===== SUPPLIED DATA

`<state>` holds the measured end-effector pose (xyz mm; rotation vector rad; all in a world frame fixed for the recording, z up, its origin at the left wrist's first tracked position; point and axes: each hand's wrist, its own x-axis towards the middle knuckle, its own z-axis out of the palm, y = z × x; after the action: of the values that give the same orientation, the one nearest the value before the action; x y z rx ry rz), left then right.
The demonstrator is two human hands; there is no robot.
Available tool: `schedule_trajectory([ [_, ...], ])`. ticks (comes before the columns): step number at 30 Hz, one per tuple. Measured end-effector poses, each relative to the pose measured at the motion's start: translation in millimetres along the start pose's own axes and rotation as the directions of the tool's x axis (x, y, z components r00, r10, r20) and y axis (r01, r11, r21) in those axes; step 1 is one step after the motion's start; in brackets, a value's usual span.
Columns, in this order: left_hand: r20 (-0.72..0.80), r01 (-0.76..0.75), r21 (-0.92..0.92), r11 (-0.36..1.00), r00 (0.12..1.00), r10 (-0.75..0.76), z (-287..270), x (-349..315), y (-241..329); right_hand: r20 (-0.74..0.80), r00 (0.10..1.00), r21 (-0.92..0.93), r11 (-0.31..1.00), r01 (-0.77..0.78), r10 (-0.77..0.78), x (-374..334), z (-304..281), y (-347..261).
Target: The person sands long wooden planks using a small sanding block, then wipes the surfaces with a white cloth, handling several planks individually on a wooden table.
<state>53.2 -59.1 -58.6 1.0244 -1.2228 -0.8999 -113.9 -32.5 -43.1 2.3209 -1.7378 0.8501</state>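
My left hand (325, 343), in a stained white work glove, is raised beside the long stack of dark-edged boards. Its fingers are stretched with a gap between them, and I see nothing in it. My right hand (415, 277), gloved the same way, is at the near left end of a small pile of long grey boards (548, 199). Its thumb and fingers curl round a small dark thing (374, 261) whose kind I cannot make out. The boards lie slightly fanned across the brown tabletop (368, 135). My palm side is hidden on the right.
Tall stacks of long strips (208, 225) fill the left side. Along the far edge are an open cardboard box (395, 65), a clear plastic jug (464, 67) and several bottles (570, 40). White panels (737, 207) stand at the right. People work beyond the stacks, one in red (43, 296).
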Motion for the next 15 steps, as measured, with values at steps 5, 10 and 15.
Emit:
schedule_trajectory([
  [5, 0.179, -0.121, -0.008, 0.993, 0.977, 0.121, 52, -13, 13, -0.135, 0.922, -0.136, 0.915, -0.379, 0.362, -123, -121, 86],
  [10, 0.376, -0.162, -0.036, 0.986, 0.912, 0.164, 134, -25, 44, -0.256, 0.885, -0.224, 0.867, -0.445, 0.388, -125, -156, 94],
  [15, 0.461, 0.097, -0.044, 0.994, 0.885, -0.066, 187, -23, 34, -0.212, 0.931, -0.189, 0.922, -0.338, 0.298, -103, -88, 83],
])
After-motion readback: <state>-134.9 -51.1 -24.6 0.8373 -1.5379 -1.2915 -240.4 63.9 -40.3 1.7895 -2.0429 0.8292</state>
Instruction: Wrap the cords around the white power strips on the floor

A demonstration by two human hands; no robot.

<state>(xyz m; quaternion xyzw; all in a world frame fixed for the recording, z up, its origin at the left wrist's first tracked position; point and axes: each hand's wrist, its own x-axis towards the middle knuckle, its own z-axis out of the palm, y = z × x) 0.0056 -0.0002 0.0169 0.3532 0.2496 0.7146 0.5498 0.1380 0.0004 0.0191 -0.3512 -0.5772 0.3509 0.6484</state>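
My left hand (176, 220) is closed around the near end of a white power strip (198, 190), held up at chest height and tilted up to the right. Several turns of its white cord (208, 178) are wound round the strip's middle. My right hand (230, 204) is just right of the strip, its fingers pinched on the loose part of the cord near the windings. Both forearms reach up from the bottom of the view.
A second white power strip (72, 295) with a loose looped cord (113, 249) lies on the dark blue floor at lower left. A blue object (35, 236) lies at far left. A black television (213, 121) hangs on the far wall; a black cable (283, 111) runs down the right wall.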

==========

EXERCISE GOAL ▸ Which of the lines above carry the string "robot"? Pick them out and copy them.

RESULT OF THIS TASK ▸
The demonstrator is two human hands; there is no robot.
A demonstration by two human hands; no robot.

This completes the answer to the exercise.